**What is being asked**
What is needed is an exact copy of all the entries.
Material provided START
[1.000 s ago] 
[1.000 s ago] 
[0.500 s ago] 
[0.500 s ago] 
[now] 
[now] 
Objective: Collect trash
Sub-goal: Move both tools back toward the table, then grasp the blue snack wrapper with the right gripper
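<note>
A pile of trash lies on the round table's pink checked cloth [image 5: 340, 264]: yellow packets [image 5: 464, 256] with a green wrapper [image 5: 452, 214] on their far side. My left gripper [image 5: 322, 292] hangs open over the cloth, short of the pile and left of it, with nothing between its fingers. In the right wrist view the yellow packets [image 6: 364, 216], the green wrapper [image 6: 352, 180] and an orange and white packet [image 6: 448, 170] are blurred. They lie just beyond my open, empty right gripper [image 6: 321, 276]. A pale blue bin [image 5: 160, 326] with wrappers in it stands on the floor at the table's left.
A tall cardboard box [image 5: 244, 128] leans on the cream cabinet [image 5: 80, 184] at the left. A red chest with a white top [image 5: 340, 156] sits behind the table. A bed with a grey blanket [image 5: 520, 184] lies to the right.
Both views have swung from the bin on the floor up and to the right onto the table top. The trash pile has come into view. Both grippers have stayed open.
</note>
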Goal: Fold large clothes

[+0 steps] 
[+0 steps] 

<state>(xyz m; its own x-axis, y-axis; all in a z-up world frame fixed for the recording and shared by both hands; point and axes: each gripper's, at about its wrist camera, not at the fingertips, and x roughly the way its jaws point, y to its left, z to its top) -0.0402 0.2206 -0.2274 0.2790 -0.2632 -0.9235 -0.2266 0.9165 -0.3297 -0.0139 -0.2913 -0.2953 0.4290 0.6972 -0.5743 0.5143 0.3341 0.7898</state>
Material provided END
**Output for this task**
[1.000 s ago] 
[1.000 s ago] 
[0.500 s ago] 
[0.500 s ago] 
[now] 
[now] 
Objective: Collect trash
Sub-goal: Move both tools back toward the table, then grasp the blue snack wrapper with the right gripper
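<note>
A pile of trash lies on the round table's pink checked cloth [image 5: 340, 264]: yellow packets [image 5: 464, 256] with a green wrapper [image 5: 452, 214] on their far side. My left gripper [image 5: 322, 292] hangs open over the cloth, short of the pile and left of it, with nothing between its fingers. In the right wrist view the yellow packets [image 6: 364, 216], the green wrapper [image 6: 352, 180] and an orange and white packet [image 6: 448, 170] are blurred. They lie just beyond my open, empty right gripper [image 6: 321, 276]. A pale blue bin [image 5: 160, 326] with wrappers in it stands on the floor at the table's left.
A tall cardboard box [image 5: 244, 128] leans on the cream cabinet [image 5: 80, 184] at the left. A red chest with a white top [image 5: 340, 156] sits behind the table. A bed with a grey blanket [image 5: 520, 184] lies to the right.
Both views have swung from the bin on the floor up and to the right onto the table top. The trash pile has come into view. Both grippers have stayed open.
</note>
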Goal: Fold large clothes

[+0 steps] 
[+0 steps] 

<state>(xyz m; its own x-axis, y-axis; all in a z-up world frame fixed for the recording and shared by both hands; point and axes: each gripper's, at about its wrist camera, not at the fingertips, and x roughly the way its jaws point, y to its left, z to its top) -0.0402 0.2206 -0.2274 0.2790 -0.2632 -0.9235 -0.2266 0.9165 -0.3297 -0.0139 -0.2913 -0.2953 0.4290 0.6972 -0.5743 0.5143 0.3341 0.7898</state>

The exercise has no further content.